◆ Action item
For the records below, copy exactly the span that begins at the line containing "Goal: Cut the" and stops after the line containing "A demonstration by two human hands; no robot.", minus any pictures.

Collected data
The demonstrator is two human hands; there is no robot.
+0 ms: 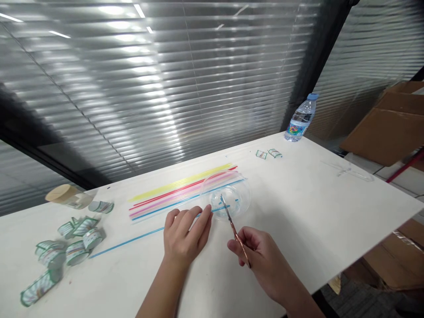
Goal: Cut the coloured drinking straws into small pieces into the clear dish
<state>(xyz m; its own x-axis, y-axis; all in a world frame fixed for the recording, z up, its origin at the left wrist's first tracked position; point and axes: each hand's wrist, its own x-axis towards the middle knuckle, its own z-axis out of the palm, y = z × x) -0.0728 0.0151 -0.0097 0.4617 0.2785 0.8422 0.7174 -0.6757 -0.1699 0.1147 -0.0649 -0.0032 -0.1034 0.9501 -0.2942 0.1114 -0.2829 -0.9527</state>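
Observation:
My left hand (187, 234) is closed around a long thin blue straw (129, 241), whose right end sticks out past my fingertips over a clear plastic bowl (247, 198). My right hand (261, 260) grips a pair of scissors (236, 234) by copper-coloured handles. The scissor blades reach over the bowl, close to the straw's end; whether they touch it I cannot tell. Small blue cut pieces (236, 200) lie in the bowl. Behind my left hand, yellow straws (180, 182), red straws (182, 191), pink straws (175, 198) and more blue straws (159, 209) lie side by side.
At the left are several green-and-white patterned rolls (76, 252) and a clear container with a tan end (62, 194). Two small patterned pieces (261, 154) and a water bottle (300, 118) are at the back right. Blinds (198, 88) rise behind the white table (331, 207); a cardboard box (380, 128) stands beyond.

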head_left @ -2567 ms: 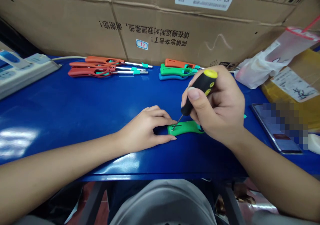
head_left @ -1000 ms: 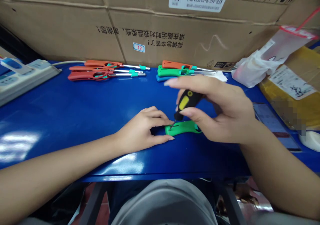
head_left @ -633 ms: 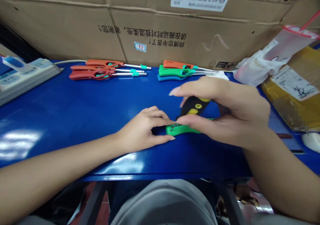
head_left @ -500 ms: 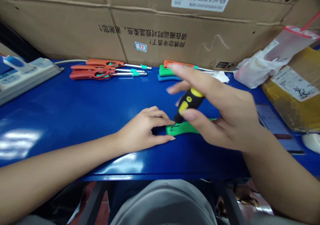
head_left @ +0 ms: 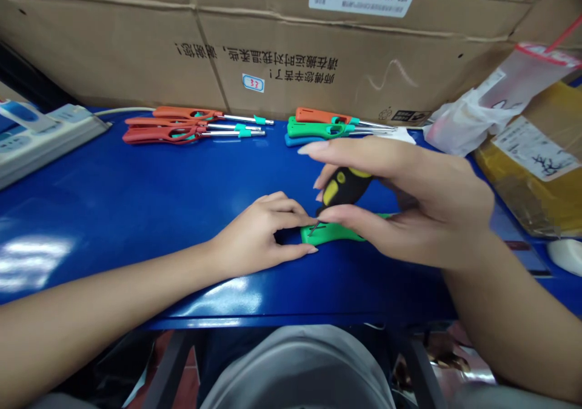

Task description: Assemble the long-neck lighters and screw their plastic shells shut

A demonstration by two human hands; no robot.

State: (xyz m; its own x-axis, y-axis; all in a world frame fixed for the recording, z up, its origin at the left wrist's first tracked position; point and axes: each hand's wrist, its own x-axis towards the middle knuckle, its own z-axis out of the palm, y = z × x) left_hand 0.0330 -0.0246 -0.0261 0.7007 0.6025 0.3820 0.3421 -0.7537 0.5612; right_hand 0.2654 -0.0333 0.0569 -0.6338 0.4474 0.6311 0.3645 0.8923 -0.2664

◆ Solution to the problem
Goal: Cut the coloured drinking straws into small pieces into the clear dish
<state>(xyz m; its own x-axis, y-axis; all in a world frame fixed for the recording, z up, its origin at the left wrist's first tracked position; point and axes: each hand's wrist, its own x-axis towards the middle knuckle, its own z-axis out of the palm, y = z × x) -0.0728 0.0151 -0.0097 0.4617 0.2785 0.8422 0.7174 -0.6757 -0.1699 0.1147 -0.0649 -0.0032 -0.1034 0.9501 -0.2942 0.1114 -0.2829 -0.9527</state>
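Observation:
My left hand (187, 234) is closed around a long thin blue straw (129, 241), whose right end sticks out past my fingertips over a clear plastic bowl (247, 198). My right hand (261, 260) grips a pair of scissors (236, 234) by copper-coloured handles. The scissor blades reach over the bowl, close to the straw's end; whether they touch it I cannot tell. Small blue cut pieces (236, 200) lie in the bowl. Behind my left hand, yellow straws (180, 182), red straws (182, 191), pink straws (175, 198) and more blue straws (159, 209) lie side by side.
At the left are several green-and-white patterned rolls (76, 252) and a clear container with a tan end (62, 194). Two small patterned pieces (261, 154) and a water bottle (300, 118) are at the back right. Blinds (198, 88) rise behind the white table (331, 207); a cardboard box (380, 128) stands beyond.
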
head_left @ -2567 ms: 
head_left @ -1000 ms: 
head_left @ -633 ms: 
head_left @ -500 ms: 
head_left @ +0 ms: 

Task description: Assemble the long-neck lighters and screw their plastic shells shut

A demonstration by two human hands; no robot.

This finishes the answer.